Like, what are you doing? You don't need to check that assignment works. This is too, you're just too much in the weeds. You know what I mean? This is what AI agents do now all the time. Like, no. Yeah, think of the code coverage. Just think of the code coverage. Come on. You've got some goals to hit. You said 80% code coverage. It's on top of it. Yeah. That sets the stage. Let's talk a little bit about specifically how Apache Airflow has come to need this, basically. Right?
Like, you shared with me the pulse, the GitHub pulse for Apache Airflow. And it's kind of worth looking at just how much open source interest and traffic there is. Who wants to kind of summarize this weekly pulse here? This is not the best week in terms of the number of comments. We have had even more red, but in the week of... Wow. Just one of those weeks. Yeah. One of the usual weeks. Between Feb 3 and Feb 10, we have had about 310 active pull requests.
So, you can imagine that's about 40 plus pull requests a day. A lot of them are being assisted by the AI revolution going on, but that's a lot of pull requests. And we have merged about 200 of them. About 100 are open. And similarly with issues, right? 35 new issues. Five issues per day. That's a lot of traffic. So, you can imagine the amount of review pressure each of the maintainers has here. There's 300 pull requests spread across, I don't know, 120, 130, maybe 140 distributions.
And each of the distributions having like a swim lane owner who is actively trying to take a look at these pull requests. So, it's just another week to be very honest. It's more than 25 PRs a day, including weekends. How many of these people are high value? How many of these PRs are high value? I guess I'm trying to get the sense of like, how much does this get accepted? Are these just people throwing stuff out there that doesn't make sense for the direction of airflow?
Well, those merged all make sense because they are reviewed and merged by airflow maintainers. And we are very serious about that. So, like we don't merge anything that doesn't pass our bar, which is like very high and extremely high. Like we have 170 track hooks which are checking if the PR is doing what we, if the code is doing what it was supposed to be doing and if it's architected properly.
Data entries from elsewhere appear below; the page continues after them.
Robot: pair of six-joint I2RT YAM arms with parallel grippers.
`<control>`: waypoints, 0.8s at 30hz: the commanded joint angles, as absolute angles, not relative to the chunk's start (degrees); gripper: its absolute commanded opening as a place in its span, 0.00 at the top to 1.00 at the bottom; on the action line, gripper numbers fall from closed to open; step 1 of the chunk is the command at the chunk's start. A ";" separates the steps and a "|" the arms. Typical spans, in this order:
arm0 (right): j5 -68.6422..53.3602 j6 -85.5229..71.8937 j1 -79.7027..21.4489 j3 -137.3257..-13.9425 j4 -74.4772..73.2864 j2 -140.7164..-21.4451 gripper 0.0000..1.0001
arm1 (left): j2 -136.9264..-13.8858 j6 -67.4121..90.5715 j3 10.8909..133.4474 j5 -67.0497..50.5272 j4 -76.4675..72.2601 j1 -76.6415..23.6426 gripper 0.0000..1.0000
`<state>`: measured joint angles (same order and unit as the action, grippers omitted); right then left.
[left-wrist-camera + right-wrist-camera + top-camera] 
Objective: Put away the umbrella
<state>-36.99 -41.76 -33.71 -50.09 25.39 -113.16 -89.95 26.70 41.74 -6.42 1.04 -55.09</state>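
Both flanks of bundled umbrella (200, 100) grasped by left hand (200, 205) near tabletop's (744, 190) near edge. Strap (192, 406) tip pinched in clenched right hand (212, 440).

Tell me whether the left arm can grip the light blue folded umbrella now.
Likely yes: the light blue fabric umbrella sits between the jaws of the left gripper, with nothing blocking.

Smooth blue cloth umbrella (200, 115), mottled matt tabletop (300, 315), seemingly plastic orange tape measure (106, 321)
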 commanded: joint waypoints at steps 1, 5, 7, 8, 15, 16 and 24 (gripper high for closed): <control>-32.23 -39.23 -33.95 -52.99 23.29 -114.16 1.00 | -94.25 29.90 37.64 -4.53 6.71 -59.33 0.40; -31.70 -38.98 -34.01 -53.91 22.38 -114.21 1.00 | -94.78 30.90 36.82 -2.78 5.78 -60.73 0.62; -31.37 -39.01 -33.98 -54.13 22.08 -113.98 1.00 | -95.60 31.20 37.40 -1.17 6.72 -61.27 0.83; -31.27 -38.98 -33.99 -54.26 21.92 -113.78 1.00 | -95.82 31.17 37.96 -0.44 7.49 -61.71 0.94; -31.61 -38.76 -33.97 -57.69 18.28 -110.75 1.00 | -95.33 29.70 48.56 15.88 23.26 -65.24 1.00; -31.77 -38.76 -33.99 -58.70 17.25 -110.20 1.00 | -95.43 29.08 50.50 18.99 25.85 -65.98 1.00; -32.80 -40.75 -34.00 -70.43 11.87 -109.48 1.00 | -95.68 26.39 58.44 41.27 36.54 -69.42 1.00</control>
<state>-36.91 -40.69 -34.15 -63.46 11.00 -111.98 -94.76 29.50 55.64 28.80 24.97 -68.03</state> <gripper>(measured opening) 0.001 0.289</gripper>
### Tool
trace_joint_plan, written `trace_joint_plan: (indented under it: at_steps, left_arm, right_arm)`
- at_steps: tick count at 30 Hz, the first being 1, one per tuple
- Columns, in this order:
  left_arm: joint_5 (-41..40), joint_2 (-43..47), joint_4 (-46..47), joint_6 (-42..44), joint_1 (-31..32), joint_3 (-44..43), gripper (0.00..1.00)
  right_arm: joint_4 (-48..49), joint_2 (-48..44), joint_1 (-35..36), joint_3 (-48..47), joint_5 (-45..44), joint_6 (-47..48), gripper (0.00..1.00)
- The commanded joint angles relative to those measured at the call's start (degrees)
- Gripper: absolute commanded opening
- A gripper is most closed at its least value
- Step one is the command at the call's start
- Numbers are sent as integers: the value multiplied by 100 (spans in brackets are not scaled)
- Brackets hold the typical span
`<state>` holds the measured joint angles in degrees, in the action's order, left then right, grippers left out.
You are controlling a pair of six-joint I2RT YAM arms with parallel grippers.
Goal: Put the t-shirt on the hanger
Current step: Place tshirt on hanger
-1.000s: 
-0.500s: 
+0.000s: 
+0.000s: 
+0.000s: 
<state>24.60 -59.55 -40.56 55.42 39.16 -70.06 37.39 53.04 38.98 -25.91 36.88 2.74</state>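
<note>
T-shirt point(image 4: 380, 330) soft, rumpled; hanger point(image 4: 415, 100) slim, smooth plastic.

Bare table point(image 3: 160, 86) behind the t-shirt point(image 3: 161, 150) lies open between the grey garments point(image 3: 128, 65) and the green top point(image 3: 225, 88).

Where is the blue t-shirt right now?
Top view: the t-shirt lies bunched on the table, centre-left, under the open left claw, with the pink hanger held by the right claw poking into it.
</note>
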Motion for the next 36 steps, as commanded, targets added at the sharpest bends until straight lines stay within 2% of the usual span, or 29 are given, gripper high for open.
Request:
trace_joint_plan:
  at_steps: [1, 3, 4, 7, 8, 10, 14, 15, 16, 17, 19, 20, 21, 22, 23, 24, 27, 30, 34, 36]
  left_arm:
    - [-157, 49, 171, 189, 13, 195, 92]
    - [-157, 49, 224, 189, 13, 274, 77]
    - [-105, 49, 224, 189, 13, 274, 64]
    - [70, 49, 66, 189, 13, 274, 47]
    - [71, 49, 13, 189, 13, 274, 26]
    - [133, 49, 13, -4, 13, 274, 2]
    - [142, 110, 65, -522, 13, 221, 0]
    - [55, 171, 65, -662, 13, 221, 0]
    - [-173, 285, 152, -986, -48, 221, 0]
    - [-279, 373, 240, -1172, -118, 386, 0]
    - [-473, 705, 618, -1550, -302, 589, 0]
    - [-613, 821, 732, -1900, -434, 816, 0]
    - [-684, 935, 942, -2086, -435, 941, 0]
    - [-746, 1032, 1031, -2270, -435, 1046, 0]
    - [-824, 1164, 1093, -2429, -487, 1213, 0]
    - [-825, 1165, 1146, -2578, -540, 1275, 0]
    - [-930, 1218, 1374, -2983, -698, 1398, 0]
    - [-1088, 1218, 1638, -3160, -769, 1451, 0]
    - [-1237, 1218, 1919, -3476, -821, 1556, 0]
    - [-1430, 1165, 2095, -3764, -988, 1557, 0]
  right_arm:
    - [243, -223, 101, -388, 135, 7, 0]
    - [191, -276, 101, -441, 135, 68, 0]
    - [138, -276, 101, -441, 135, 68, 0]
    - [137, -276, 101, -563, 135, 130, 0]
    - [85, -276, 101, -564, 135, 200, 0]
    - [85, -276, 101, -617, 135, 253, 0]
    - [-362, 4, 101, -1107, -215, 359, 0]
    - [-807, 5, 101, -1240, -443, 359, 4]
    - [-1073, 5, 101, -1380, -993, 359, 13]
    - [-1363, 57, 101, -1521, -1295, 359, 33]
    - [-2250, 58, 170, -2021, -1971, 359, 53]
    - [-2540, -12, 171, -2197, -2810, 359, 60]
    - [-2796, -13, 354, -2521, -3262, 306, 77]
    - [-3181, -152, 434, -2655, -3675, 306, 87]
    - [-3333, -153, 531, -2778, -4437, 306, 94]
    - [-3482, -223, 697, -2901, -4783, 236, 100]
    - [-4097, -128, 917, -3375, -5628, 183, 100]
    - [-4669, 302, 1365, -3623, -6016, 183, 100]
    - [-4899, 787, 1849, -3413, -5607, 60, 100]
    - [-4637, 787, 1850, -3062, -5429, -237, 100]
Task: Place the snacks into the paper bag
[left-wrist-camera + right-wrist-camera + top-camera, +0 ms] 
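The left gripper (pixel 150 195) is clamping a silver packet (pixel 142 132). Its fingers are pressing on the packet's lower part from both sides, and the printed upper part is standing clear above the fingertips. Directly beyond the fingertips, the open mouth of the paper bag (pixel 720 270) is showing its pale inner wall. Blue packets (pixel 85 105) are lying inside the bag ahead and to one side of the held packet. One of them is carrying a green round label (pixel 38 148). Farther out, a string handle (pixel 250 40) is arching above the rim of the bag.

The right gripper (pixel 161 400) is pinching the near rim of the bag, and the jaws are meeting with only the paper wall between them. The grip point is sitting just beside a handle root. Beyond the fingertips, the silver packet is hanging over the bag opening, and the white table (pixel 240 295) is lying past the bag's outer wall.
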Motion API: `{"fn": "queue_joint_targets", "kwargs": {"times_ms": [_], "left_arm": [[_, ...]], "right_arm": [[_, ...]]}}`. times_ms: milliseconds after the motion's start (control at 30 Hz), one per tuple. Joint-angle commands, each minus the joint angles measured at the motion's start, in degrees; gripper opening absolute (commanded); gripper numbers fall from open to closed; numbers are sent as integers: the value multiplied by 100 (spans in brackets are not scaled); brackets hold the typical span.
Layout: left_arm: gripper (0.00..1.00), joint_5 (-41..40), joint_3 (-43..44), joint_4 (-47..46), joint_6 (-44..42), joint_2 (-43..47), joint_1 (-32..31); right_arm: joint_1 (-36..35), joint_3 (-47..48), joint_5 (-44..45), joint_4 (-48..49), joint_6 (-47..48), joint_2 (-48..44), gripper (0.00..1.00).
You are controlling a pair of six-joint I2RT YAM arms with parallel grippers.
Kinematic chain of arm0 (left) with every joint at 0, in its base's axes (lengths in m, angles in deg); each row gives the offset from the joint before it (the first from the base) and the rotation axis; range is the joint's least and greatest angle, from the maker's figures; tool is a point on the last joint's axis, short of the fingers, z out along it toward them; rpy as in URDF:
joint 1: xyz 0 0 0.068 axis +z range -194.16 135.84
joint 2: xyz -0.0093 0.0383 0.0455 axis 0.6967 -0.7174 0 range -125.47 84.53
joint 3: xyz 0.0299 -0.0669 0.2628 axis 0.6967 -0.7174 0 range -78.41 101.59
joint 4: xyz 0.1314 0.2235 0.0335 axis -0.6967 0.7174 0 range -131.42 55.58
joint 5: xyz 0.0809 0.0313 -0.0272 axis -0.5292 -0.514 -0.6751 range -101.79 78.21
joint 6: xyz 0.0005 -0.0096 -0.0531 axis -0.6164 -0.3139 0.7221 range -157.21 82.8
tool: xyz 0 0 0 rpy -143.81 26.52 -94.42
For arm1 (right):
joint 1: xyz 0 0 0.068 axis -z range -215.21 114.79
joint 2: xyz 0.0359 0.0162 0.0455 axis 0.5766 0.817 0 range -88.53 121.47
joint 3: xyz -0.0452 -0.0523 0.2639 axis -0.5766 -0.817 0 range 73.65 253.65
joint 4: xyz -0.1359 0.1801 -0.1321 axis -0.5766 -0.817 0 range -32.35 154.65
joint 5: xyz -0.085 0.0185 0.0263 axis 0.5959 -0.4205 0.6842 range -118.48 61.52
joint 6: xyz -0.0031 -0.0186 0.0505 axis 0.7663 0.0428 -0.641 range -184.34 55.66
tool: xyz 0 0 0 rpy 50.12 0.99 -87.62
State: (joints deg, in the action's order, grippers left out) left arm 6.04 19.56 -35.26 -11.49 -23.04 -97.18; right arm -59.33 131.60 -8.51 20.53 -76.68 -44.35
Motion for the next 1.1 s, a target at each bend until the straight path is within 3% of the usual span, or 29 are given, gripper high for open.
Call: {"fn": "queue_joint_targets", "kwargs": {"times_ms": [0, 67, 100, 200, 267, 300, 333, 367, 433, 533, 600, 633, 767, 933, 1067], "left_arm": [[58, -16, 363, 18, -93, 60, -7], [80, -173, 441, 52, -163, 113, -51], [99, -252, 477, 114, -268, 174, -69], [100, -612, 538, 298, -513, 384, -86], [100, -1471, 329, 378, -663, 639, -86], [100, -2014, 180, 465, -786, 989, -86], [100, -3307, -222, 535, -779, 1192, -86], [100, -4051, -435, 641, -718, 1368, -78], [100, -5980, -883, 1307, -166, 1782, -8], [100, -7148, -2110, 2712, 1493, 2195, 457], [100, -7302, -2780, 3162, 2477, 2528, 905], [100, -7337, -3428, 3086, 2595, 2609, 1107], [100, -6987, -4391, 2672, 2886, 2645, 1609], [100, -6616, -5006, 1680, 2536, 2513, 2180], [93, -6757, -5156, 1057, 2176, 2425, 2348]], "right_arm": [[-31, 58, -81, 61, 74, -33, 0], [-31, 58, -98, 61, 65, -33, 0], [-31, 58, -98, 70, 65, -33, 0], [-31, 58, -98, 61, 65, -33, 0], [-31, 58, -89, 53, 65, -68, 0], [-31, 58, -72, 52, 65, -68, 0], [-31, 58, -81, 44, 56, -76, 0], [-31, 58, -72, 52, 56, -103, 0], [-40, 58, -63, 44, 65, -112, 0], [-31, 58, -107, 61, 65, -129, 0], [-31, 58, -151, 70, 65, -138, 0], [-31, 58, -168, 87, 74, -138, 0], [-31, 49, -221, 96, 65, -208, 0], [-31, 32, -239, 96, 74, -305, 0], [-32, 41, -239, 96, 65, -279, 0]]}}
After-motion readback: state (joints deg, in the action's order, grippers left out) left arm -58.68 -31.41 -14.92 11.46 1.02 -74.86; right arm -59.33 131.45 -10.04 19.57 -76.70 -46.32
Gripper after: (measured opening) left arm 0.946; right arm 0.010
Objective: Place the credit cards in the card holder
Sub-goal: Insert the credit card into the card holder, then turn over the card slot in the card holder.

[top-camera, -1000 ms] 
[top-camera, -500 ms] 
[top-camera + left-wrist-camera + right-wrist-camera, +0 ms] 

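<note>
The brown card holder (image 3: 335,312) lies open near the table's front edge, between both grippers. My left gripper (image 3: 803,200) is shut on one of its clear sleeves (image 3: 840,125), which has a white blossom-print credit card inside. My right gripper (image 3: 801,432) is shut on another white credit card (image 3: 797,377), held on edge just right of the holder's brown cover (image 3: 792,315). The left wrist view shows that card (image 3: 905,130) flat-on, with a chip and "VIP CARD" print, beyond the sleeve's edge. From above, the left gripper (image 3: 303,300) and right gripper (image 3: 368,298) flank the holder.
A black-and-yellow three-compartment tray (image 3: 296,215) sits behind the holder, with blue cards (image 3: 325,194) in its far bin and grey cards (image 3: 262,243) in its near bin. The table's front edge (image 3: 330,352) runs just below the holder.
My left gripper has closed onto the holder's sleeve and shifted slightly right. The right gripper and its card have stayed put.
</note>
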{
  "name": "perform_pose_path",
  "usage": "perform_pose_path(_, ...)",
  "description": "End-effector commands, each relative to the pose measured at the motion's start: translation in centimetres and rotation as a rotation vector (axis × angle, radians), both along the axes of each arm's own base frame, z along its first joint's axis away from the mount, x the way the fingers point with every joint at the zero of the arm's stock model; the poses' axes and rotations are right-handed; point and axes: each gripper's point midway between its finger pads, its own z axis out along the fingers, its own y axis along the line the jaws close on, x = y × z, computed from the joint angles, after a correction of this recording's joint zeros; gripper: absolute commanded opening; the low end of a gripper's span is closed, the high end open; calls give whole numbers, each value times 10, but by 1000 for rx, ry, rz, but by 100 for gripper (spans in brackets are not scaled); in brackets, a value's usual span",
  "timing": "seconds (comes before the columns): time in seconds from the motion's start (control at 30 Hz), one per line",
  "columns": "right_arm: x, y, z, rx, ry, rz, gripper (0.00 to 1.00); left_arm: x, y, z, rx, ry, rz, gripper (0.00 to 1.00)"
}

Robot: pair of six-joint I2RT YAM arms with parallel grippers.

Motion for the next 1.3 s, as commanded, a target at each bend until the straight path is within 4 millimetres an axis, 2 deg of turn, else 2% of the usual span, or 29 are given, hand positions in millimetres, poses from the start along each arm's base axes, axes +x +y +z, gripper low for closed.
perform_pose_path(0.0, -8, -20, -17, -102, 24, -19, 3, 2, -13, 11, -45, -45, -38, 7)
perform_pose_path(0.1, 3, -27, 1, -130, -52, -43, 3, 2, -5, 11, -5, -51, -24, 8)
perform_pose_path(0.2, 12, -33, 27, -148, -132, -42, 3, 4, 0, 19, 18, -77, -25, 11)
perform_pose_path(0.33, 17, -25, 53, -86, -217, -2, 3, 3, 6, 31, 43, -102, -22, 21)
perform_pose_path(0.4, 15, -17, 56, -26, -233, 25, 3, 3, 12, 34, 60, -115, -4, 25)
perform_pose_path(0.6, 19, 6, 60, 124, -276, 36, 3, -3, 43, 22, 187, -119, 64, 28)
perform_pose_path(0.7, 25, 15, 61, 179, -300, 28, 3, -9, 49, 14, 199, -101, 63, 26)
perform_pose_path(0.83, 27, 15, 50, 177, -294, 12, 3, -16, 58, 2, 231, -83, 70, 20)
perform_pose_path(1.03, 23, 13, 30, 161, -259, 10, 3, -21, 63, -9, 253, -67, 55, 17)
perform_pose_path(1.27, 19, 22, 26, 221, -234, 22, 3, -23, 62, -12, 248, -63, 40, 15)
And on top of that, we have individuals, people like, like among myself and maybe 50 other PMC members and committees who are reviewing it and making their comments and know the system enough to direct people. So, they may make sense. We do have recently, and that was a recurring them at the FOSDEM conference last week when I was there about like AI generated contributions. And many of the AI generated contributions are not the best quality. It's not like AI is bad quality.
Many of those are easier to produce and they might have bad quality. So, we are now learning how to filter them out and how to make the, to handle them quickly. But those are the actual high value PRs that we merged. In terms of numbers, if you, if I may, the, it would be maybe a third of the open pull requests that are nice general trend. That's pretty good, honestly. Yep. We have some guidelines published very recently. And due to that, we have seen a dip in such, such quality of PRs.
We published some guidelines in our contribution guides about what will be the action taken if, you know, bad quality PRs are raised or non or PRs are raised where the author does not know the context, but the AI does. I don't want to go down this rat hole. People hear this enough lately, but I just, it's been in the news lately. Open source projects have been kind of getting a barrage of AI submissions. And I think that comes in a couple of flavors.
One, people who just want to get their name listed as a contributor, maybe it helps them with their job or whatever. So there's like a small incentive there, but it's been really bad for bug bounties. Like curl closed its bug bounty program because people were trying to make the 50 or $250 by finding some issue with AI. Is that a problem for you all just taking the pulse of a big project like that? It is.
I actually had a talk about that at the Global Vulnerability Intelligence Platform Summit just before Fosden. So that was exactly like, I even quoted Daniel Stenberg and I met him there at Fosden, which like, that was really cool. There are some different motivations of people who are submitting those those AI issues and we should fight with the in different ways with different approaches or like, you know, the respond to those motivations. Somehow we have some ideas.
We have an open discussion in GitHub maintainers list right now. And GitHub is trying to address it by like just discussing what they can do right now. And that's the highest priority for them. We have a discussion with OSSF for security kind of guidelines or policies for open source maintainers, how to deal with those issues.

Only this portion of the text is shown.